Cameron's two-run homer leads six-run inning as Brewers rout Reds

MILWAUKEE -- The Milwaukee Brewers waited more than a week for their offense to start producing like it's supposed to.

The wake-up call finally came in the fifth inning of Saturday night's victory over the Cincinnati Reds -- and then some. Home runs by Ryan Braun and Mike Cameron gave the Brewers the lead, and Milwaukee went on to score six runs in the inning and beat the Reds 9-5.

Milwaukee had scored four runs or fewer in each of its previous 10 games, going 4-6 during that stretch.

"Guys are shaking loose a little bit," Brewers manager Ken Macha said. "Let's hope we have a carryover."

Cincinnati was without offensive standout Joey Votto, who was placed on the 15-day disabled list with stress-related issues believed to be linked to his ongoing struggles with an inner-ear infection -- although club officials were hesitant to go into detail about the situation.

But pitching was the Reds' biggest problem Saturday, especially in a fifth inning that at times seemed like it might last all night.

"They can hit," Reds manager Dusty Baker said. "If you don't make quality pitches on them, they're going to hurt you."

With Milwaukee trailing 5-3 going into the fifth, Braun hit a one-out solo home run to cut Cincinnati's lead to one. Prince Fielder then singled, and Cameron hit a 1-1 pitch from Reds starter Aaron Harang deep to left-center field for his 10th home run of the season and a 6-5 Milwaukee lead.

It was the Brewers' third home run of the night off Harang (5-5), who also allowed a three-run homer by Fielder in the first.

"Anytime you've got a chance, you've got to capitalize or else it's going to be a tough day," said Fielder, who leads the National League in RBIs with 48.

But the homers by Braun and Cameron were just the start of the Brewers' big inning.

Corey Hart reached on an infield hit, then barely beat a throw home to score on a double by Bill Hall. Baker then removed Harang in favor of Jared Burton.

Burton allowed a ground-rule double to Mike Rivera, scoring Hall to give the Brewers an 8-5 lead. Burton then got Brewers relief pitcher Seth McClung to swing at strike three, but a wild pitch got away from catcher Ryan Hanigan, allowing McClung to take first and Rivera to take third.

Rivera then scored on an RBI single by Craig Counsell, and the inning finally ended on back-to-back flyouts.

Harang, who had won three of his previous four starts, gave up 12 hits and was tagged for eight runs Saturday. He couldn't throw breaking balls for strikes, and the Brewers gorged on a steady diet of fastballs.

"I couldn't locate anything tonight, plain and simple," Harang said. "You can't live with just throwing the fastball. When you have nothing else to throw off of it, it's going to be a long night."

Macha also tipped his cap to the Brewers' defense, which cut down a pair of runs at the plate, and Macha singled out third baseman Bill Hall for limiting Jerry Hairston Jr. to an infield hit on a sharply hit ball in the fifth.

"We left a runner on third and had a couple of guys thrown out at the plate," Baker said. "It might have been a different ballgame. It probably would have been but we were trying to score all we could."

McClung (2-1) pitched three scoreless innings to earn the win after Milwaukee starter Dave Bush turned in his shortest start of the season.

McClung said the Brewers' relief pitchers feel compelled to put up scoreless innings because they know their potent offense always gives them a chance of coming back.

"This offense is really, really good," McClung said. "That's kind of stating the obvious.
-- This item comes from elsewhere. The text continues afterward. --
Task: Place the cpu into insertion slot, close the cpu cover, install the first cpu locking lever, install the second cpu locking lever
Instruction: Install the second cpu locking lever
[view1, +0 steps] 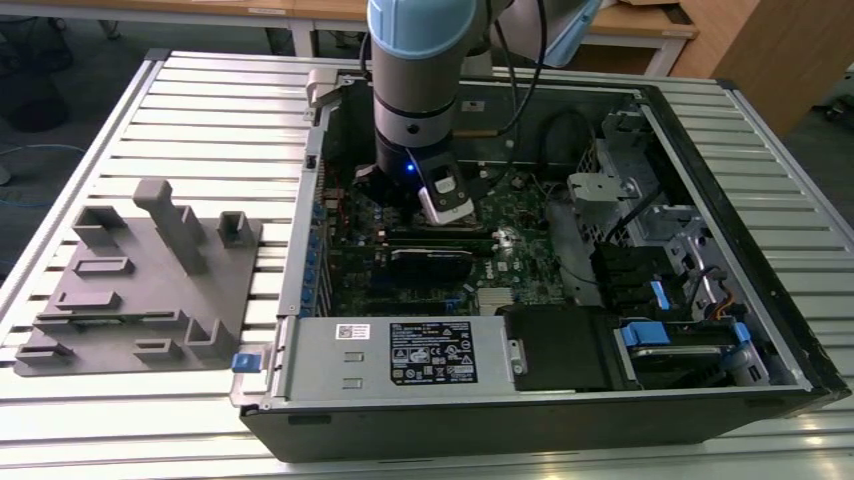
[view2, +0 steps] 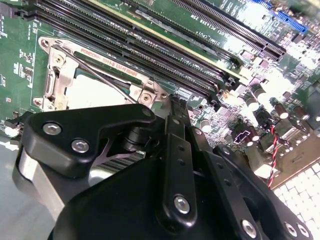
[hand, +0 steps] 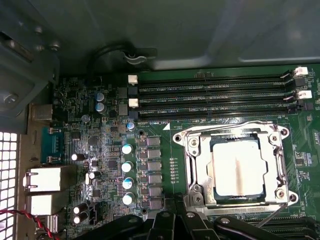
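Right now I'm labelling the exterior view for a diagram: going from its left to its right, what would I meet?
Grey fixture block on the slatted table → arm reaching down into the open computer case → green motherboard → blue-tabbed drive bays.

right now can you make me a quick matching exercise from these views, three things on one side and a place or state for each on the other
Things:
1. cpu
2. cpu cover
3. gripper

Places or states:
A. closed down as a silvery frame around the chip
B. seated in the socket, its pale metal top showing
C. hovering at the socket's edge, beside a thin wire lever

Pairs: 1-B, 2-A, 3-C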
But these guys are outstanding."

Bush gave up five runs, seven hits and three walks in four innings.

Game notes
Milwaukee tied a season high for runs in an inning. The Brewers also scored six runs in the seventh inning of a victory over the Chicago Cubs on May 9. ... With Votto on the disabled list, the Reds called up utility player Wilkin Castillo from Triple-A Louisville. ... CF Chris Dickerson took an extra-base hit away from Counsell with a remarkable sliding catch at the warning track in the fourth.